A Methodist police officer, Sgt. Robert Rangel, fired his weapon shooting Hernandez in the leg.
“I have a man with a gun," Rangel said.
Villatoro said that's when Hernandez came back into the room and reloaded.
"He went into his back pocket. It was like a little box of bullets and he started reloading and he kept saying ‘you see, you thought this was a game. We are going to die today, enjoy your time with your baby' like we are going to die.”
Villatoro said terrified, she tried to calm Hernandez down, who now had the gun pointed at her.
"He had the gun and he was pointing like he was going to kill me and kill himself," she said.
Officers called for Hernandez to surrender but Villatoro thought they were also talking to her.
"I didn’t want to leave my baby. I just didn’t want to leave my baby. I didn’t want to die and I didn’t want to die in front of my baby," said Villatoro.
In the video, you can hear Villatoro screaming and begging for officers not to shoot Hernandez.
“Listen to me, please let him outside. Please that’s all I’m asking.”
She said she was trying to convince Hernandez to surrender but he kept hitting her while she held the baby.
"He was so close and he could have hit him and he could have died and it was crazy. I don’t know why he did it and I kept asking him 'why did you do this? What was the reason?'" said Villatoro.

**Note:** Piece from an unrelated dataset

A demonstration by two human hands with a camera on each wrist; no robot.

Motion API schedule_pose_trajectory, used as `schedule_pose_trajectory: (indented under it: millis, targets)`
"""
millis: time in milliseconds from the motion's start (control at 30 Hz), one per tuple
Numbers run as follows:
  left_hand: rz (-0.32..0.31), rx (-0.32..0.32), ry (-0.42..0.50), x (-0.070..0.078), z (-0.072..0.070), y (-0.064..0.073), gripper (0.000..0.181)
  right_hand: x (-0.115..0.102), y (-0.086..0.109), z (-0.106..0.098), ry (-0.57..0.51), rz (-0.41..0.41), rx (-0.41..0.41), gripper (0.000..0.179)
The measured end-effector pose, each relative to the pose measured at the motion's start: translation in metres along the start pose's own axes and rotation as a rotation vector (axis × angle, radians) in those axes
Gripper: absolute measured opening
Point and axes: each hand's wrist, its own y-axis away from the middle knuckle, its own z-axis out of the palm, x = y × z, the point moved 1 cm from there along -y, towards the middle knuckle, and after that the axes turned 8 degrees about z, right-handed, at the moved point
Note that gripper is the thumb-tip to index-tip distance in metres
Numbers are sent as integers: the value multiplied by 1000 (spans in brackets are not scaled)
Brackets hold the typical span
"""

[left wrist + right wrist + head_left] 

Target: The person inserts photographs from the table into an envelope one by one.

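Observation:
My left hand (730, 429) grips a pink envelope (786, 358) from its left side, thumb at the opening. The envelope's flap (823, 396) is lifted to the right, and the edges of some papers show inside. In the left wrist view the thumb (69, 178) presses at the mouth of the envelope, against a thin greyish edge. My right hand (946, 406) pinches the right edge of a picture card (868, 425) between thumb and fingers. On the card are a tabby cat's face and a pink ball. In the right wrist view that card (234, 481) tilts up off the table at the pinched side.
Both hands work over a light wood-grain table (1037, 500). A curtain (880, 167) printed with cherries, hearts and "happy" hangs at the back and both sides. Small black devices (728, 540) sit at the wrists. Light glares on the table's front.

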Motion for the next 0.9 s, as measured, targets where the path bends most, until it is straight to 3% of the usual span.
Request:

Villatoro said eventually, Hernandez, who was shot, fell over and dropped the gun.
“I jumped up and got the gun. The officers were talking to us and telling him to come outside and I’m like 'I got the gun. I’m going to throw it outside,' and I just threw the gun," said Villatoro.
Dallas Police officers, who had been called in to assist, took Hernandez into custody.
Chapter 3: The aftermath
Villatoro said thinking back on that day has been difficult, especially knowing two innocent women lost their lives.

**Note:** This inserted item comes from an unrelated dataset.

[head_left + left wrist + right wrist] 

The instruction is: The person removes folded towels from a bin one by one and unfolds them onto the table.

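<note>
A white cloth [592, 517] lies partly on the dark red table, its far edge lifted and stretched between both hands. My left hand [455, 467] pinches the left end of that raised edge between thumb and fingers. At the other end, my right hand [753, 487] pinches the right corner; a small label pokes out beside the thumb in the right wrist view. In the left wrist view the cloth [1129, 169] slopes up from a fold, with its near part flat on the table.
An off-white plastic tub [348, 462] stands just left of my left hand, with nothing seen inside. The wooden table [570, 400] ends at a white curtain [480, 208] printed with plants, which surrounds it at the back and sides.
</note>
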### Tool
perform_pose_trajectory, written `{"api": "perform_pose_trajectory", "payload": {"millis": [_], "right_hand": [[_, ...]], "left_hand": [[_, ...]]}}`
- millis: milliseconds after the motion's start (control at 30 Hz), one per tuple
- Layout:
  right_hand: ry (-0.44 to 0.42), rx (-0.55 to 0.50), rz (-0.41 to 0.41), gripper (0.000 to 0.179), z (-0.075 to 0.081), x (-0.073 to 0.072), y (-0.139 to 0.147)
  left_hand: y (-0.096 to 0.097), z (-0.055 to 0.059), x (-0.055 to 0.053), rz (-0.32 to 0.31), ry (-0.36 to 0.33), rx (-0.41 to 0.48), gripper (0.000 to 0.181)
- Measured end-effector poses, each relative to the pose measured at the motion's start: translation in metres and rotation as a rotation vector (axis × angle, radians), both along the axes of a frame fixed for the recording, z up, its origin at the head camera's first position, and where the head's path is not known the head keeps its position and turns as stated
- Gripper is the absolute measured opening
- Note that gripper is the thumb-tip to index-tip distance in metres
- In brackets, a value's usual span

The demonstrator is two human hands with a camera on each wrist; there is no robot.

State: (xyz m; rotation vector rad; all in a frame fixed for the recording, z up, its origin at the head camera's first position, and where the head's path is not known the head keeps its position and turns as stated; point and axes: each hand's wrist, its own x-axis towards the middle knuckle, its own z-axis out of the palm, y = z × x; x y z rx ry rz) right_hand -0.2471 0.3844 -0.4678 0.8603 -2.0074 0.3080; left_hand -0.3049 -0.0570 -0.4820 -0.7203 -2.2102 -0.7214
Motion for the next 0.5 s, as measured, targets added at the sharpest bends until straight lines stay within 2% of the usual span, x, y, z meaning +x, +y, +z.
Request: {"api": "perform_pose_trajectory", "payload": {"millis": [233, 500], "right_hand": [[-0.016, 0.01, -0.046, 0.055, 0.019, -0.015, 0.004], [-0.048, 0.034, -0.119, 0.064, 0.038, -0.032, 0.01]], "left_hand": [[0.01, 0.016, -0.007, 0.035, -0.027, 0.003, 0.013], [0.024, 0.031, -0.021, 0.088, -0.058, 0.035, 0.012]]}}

"I just want to tell them, I am sorry for their loss," she said.
Villatoro said she has a lot of regrets, like staying with Hernandez after the both of them went to prison at the same time for robbing a woman in 2015.
She said after they were both released, she went back to him even though she knew he was controlling, angry and drank too much.

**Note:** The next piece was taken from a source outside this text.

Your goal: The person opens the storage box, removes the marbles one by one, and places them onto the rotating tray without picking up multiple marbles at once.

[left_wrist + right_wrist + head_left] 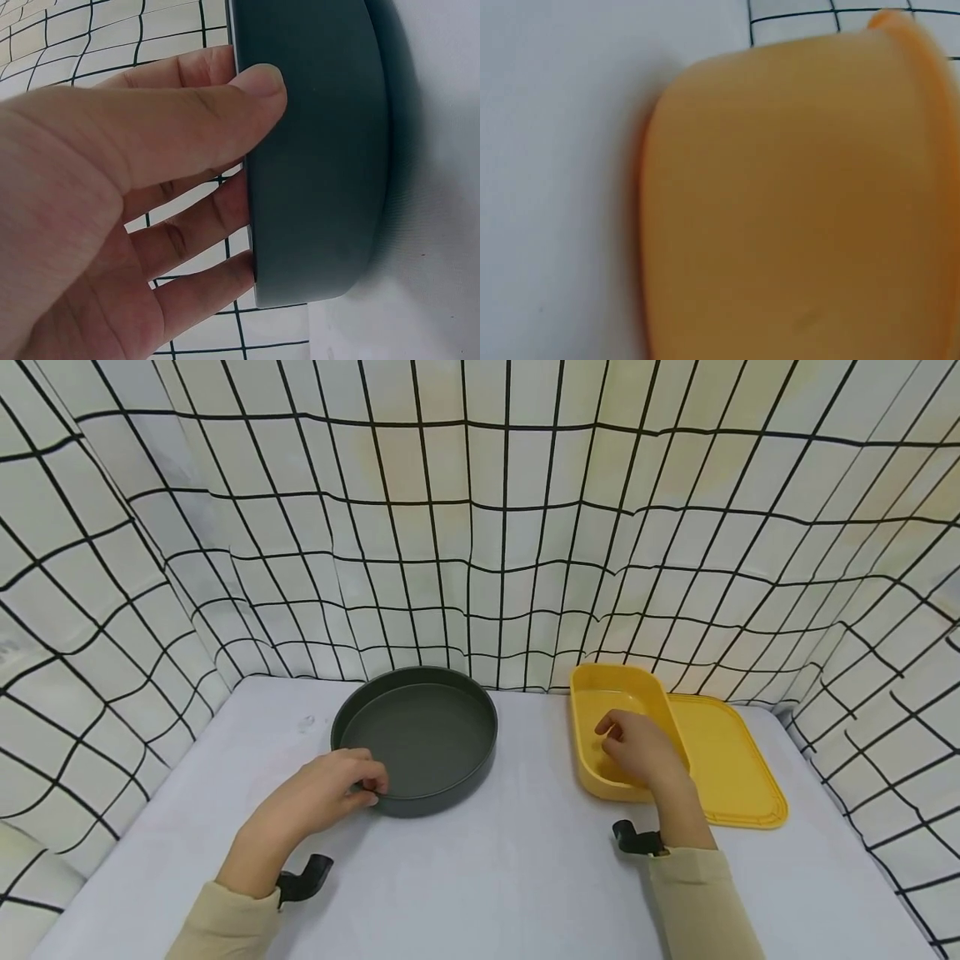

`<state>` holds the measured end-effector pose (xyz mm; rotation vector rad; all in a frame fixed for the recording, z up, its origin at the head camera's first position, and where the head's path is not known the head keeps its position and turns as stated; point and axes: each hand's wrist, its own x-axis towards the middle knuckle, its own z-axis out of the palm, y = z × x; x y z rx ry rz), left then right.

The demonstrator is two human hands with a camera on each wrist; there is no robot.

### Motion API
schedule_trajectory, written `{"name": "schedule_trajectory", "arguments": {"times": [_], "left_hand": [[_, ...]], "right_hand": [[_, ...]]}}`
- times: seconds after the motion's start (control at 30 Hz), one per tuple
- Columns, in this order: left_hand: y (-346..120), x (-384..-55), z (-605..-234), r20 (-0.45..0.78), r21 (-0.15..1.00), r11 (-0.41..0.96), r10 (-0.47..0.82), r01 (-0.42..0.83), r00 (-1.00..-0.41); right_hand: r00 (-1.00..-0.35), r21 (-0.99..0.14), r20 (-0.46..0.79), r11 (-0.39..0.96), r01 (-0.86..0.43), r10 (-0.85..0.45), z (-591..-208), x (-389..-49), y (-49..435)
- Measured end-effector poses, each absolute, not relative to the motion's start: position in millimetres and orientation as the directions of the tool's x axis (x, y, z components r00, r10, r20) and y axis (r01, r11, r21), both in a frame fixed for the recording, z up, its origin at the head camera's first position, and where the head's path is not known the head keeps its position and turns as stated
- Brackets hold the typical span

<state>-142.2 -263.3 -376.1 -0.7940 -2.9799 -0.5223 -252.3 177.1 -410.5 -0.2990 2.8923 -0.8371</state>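
Observation:
A dark grey round cake pan lies on the table at centre left. My left hand pinches its near left rim; in the left wrist view the thumb presses the outer wall while the other fingers go behind the rim. To the right, a yellow rectangular container stands with its mouth up. Over it hangs my right hand, fingers loosely bent, with nothing visible in them. The right wrist view has only the container's blurred outer wall, not the hand.
A flat yellow lid lies just right of the container, partly behind it. White panels with a black grid net rise at the back and both sides of the white table. Each wrist wears a small black camera mount.

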Motion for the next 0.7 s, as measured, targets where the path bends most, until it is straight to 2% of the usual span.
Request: {"name": "schedule_trajectory", "arguments": {"times": [0.2, 0.7], "left_hand": [[-263.1, -143.9, -376.0, 0.094, 0.313, 0.818, 0.479, 0.483, -0.873], [-264.7, -141.7, -374.7, 0.088, 0.317, 0.818, 0.478, 0.480, -0.874]], "right_hand": [[-0.974, -0.600, 0.043, 0.774, -0.202, -0.221, -402.3, -251.1, 169.6], [-0.953, -0.757, 0.121, 0.596, -0.269, -0.276, -397.7, -246.1, 150.6]]}}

“I should have left him when I seen he was getting out of control with his drinking," said Villatoro.
Villatoro said she has not spoken to him since that tragic day and has no desire to ever talk to him again.
Instead, she is trying to focus on getting her son back.
Child Protective Services took the baby and placed him in foster care. Villatoro said she does get to see him every day but hates she can’t take of him or buy him the things he needs.
Villatoro said she never imagined Hernandez would do something like this and said she wishes she could have stopped him.
Chapter 4: Controversial ankle monitors
Hernandez was indicted on capital murder charges in December for the deaths of Pokuaa and Flowers.
Controversy has surrounded Hernandez's case, due to him being out on parole for a violent aggravated robbery. Hernandez had cut off his ankle monitor earlier in 2022, violating his parole conditions for a second time. He was released after spending 100 days in custody at the order of the state parole board, law enforcement sources told WFAA.
Hernandez had six ankle monitor violations, according to a report from the Texas Department of Criminal Justice and Board of Pardons & Paroles.
Top political leaders, including Texas Gov. Greg Abbott, have called for investigations into the state's parolee monitoring program.
When WFAA investigated the effectiveness of ankle monitors in parole, we learned that Hernandez didn't have a GPS monitor, but instead, a curfew monitor.
“I’ve said it before ankle monitors do not work on violent criminals,” Dallas Police Chief Eddie Garcia said to WFAA. “They do not work.”
State Representative Rafael Anchia said he plans to introduce a bill into the legislative session that would criminalize cutting off an ankle monitor and revoke a person's parole when they cut off their monitor.
Hernandez is currently in the Dallas County jail in lieu of a $3 million bond.